If it is true that optimising vitamin D can help protect against infection, then this might have particular significance for the elderly, particularly those who are institutionalised. A combination of low vitamin D (at least partly due to reduced sunlight exposure), somewhat compromised immune function and crowding, could indeed be a lethal mix for some. Enhanced sunlight exposure and/or vitamin D supplementation could be a safe and inexpensive way of protecting against illness and preserving life.
References:
1. Dowell SF. Seasonal variation in host susceptibility and cycles of certain infectious Diseases. Emerg Infect Dis. 2001;7:369-374
2. Thacker SB. The persistence of influenza A in human populations. Epidemiol Rev. 1986;8:129-142
3. Sabetta JR, et al. Serum 25-hydroxyvitamin d and the incidence of acute viral respiratory tract infections in healthy adults. PLoS One. 2010 Jun 14;5(6):e11088.

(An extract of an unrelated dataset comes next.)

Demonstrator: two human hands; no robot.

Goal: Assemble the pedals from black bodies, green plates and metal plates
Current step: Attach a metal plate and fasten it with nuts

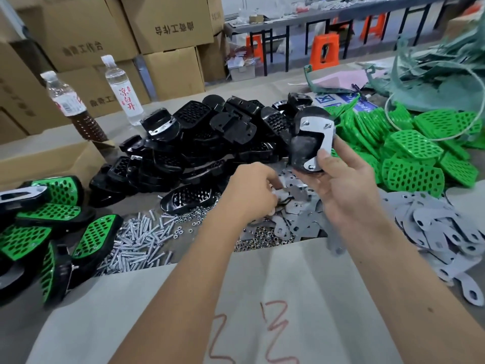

4. Liu PT, et al. Toll-like receptor triggering of a vitamin D-mediated human antimicrobial response. Science. 2006;311:1770-1773
5. Wang TT, et al. Cutting edge: 1,25-dihydroxyvitamin D3 is a direct inducer of antimicrobial peptide gene expression. J Immunol. 2004;173:2909-2912
6. Gropp R, et al. Epithelial defensins impair adenoviral infection: implication for adenovirus-mediated gene therapy. Hum Gene Ther. 1999;10:957-964
7. Daher KA, et al. Direct inactivation of viruses by human granulocyte defensins. J Virol. 1986;60:1068-1074.